I'm a 22 year old woman. The last year or so I've had fairly manageable fatigue which I never thought a lot of, but in the last few months it's become awful to the point that I can barely get out of bed in the morning, take at least one day off from work a week (despite loving my job) and tell myself I'll work at home but end up in bed all day. The days I do go in I'm often in well after 9, and generally have to head home around 3 or 4 beacuse I'm so exhausted. It's like I have a fog in my brain which makes it hard to concentrate on anything from work to conversations to films, and my short term memory is poor. I only recently found out this can be a symptom of an underactive thyroid, and I wouldn't be convinced they were linked... except that my nan, mum, both maternal aunts and my younger sister all suffer from it.
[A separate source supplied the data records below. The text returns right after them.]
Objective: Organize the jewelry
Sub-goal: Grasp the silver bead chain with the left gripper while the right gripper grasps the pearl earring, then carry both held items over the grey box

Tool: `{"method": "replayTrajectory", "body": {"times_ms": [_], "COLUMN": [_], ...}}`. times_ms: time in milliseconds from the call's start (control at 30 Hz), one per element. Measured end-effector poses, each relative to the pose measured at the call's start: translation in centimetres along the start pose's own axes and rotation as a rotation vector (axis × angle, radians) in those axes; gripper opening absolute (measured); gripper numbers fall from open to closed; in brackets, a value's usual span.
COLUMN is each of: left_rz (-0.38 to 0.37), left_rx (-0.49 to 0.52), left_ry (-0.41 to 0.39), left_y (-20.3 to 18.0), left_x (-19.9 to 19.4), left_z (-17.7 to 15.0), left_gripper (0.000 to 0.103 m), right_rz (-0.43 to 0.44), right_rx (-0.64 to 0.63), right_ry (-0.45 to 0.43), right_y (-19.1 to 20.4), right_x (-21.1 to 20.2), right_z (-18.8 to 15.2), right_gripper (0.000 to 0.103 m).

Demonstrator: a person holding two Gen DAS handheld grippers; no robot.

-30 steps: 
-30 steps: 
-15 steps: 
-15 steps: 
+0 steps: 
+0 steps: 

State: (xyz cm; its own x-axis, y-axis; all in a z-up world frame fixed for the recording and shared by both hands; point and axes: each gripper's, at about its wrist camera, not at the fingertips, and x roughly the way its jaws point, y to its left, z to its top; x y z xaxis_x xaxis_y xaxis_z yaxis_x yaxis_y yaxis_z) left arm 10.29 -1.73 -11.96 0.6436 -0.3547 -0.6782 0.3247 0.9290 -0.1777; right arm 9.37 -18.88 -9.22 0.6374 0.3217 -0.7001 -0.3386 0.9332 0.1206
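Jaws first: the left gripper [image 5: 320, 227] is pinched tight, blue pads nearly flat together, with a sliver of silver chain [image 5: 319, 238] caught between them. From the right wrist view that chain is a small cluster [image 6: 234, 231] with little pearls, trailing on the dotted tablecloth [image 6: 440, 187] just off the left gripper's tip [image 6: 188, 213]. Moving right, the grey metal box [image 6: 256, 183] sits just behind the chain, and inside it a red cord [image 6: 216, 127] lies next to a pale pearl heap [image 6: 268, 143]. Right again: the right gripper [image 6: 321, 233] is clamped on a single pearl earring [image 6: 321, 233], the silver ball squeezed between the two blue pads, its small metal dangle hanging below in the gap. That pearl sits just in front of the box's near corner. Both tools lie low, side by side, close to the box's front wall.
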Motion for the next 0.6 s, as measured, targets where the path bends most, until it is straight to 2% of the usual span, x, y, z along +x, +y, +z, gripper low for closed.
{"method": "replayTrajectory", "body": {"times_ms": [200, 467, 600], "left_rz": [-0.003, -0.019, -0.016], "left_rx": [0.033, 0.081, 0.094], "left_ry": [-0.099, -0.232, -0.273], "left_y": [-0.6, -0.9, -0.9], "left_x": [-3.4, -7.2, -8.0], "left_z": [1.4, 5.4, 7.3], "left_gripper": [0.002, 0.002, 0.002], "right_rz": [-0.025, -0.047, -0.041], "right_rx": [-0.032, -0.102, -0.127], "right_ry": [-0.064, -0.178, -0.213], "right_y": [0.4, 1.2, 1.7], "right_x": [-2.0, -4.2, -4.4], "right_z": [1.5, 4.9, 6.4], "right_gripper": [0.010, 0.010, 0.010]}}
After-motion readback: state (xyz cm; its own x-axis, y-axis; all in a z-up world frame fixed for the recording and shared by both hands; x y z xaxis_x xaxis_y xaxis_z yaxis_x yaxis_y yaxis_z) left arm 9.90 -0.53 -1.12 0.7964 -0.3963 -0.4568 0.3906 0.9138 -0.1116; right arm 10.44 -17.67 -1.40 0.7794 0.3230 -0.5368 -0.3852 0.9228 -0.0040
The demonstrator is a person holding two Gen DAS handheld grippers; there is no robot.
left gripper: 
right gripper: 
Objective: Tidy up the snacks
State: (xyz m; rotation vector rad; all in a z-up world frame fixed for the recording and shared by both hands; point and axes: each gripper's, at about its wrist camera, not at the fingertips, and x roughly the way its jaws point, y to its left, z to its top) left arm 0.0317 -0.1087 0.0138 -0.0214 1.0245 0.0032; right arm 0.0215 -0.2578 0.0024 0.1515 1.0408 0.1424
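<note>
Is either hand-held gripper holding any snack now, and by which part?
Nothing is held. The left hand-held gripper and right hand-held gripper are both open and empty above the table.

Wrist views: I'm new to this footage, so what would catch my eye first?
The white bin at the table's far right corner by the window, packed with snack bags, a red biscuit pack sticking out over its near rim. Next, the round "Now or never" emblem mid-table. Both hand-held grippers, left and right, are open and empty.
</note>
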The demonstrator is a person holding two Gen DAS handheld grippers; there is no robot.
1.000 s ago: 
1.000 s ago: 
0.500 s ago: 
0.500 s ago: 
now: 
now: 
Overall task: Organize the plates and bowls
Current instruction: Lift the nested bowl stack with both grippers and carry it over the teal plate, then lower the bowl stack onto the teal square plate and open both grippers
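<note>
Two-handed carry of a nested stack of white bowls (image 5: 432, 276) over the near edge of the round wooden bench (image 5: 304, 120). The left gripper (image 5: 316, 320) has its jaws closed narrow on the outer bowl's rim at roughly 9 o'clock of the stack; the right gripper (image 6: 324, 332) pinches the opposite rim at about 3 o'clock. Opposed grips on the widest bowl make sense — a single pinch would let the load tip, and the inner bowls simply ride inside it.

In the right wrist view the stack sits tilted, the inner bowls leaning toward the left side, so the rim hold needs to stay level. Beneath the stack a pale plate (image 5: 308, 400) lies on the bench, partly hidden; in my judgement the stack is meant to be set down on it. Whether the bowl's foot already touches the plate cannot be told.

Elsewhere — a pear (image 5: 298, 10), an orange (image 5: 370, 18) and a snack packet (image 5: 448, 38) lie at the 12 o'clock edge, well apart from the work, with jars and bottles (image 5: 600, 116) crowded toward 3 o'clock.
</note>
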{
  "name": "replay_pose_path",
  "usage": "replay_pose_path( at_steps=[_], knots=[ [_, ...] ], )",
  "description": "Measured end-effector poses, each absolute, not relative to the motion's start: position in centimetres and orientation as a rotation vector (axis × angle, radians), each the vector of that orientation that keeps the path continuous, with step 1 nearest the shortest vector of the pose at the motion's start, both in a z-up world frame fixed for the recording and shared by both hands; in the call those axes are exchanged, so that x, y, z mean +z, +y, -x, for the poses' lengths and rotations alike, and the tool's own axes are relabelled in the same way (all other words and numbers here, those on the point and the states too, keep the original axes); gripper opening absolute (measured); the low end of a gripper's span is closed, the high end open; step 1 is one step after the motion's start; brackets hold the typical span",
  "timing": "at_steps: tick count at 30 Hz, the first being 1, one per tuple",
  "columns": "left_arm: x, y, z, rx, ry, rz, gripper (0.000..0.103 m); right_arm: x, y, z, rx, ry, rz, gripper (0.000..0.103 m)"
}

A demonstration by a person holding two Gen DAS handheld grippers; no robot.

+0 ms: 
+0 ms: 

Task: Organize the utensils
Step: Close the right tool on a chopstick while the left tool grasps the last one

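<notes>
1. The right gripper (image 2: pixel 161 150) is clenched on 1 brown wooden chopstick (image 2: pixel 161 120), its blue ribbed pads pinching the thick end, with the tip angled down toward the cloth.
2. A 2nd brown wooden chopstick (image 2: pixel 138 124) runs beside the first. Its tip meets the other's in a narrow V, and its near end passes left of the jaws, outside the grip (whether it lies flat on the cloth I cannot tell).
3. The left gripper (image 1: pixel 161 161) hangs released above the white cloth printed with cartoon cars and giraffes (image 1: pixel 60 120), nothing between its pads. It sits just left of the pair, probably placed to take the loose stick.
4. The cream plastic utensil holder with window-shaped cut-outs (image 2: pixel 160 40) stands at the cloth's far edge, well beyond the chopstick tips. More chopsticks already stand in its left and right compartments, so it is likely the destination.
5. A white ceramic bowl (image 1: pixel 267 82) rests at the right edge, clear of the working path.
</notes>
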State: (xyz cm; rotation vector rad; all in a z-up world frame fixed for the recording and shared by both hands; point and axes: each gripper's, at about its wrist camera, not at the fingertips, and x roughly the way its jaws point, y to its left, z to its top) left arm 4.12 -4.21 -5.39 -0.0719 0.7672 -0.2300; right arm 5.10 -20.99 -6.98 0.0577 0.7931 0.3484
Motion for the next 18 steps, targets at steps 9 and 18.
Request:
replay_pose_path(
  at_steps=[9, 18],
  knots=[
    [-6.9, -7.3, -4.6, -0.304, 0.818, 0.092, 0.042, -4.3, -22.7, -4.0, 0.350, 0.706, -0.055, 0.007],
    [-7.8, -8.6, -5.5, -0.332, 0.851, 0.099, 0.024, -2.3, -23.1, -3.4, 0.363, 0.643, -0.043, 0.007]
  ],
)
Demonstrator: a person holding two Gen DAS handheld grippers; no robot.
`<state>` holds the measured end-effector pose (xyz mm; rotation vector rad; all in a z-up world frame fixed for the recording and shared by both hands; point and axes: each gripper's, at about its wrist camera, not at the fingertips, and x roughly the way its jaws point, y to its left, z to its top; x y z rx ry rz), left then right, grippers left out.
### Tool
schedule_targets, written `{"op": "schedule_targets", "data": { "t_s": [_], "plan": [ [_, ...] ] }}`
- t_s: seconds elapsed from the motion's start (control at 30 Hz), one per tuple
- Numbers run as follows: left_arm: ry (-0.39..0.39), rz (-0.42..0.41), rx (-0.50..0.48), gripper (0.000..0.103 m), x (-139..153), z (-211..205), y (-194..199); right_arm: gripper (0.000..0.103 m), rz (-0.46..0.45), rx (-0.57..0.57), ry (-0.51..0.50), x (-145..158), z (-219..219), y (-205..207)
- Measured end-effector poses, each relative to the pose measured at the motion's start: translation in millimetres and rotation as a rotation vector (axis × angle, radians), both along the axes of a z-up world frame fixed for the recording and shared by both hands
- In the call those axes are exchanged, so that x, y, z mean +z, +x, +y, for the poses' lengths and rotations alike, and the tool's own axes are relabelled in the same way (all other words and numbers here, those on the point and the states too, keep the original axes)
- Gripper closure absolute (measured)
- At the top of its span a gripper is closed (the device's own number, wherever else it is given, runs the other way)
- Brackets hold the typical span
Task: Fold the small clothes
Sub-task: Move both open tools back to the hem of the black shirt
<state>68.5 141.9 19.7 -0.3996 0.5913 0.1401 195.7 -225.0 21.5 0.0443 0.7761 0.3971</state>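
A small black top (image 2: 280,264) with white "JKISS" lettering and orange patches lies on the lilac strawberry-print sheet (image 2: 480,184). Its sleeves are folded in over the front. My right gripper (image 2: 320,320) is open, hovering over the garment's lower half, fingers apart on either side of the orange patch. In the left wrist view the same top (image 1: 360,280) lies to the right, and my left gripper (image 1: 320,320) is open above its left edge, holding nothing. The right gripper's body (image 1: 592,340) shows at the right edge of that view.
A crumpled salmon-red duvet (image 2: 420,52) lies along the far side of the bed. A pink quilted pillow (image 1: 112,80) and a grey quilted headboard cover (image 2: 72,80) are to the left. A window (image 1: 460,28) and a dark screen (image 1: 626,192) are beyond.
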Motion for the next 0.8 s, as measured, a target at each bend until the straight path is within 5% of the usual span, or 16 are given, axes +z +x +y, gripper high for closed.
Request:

I haven't had any weight gain which I know is another common symptom but my sister has quite severe hypothyroidism and has never suffered from weight gain. I do have bad muscle/joint pain and stiffness, various mental and emotional issues to do with anxiety and depression, cold extremities, breathlessness, poor coordination, hoarse voice, swollen tongue, post-nasal drip, and dry patches of skin. I am very prone to UTIs, thrush, sore throats, headaches, and constipation. I know that these are symptoms "normal" people get all the time, but hypothyroidism is the only thing I've found that links everything I've ever thought was abnormal about me. My diet is very good and I walk fast enough to build up a sweat for an hour a day to get to and from work.

My doctor is reluctant to diagnose me with this beacuse my hormone levels are within normal range, which I understand, but she's also unwilling to discuss my symptoms and keeps sending me for more blood tests. This week I'm getting my white blood cell count checked as she thinks it could be viral because my CRP level was high - it seems unlikely to me that it would have been going on for so long if it was, but I'm no doctor. I'm also getting my Vitamin D done again as the lab forgot it last time. I'm completely open to the possibility of it not being hypothyroid, but it's the only thing I've found while researching that fits, and with every woman on my mum's side having it it does seem likely.

So my questions are: do I sound like I fit the bill? If so, how can I convince my doctor? If not, any ideas - literally anything - as to what it could be? Thank you so much to anyone who took the time to read all that, absolutely any information would be so helpful.

Blood test results for the last month, and how they were "graded":

Serum TSH: 2.2miu/L (normal)

Serum FT3: 5.8pmo/L (satisfactory)

Serum FT4: 19.2pmol/L (satisfactory)

Glucose: 2.7mmol/L (low, but I hadn't eaten before this test)

Coeliac: Negative

Liver function: Normal (can give breakdown)

Full blood count: Normal (can give breakdown)

Ferritin: 17ug/L (satisfactory)

C reactive protein: 9mg/L (high)

B12: 216ng/L (normal)

Urea and electrolytes: Normal (can give breakdown)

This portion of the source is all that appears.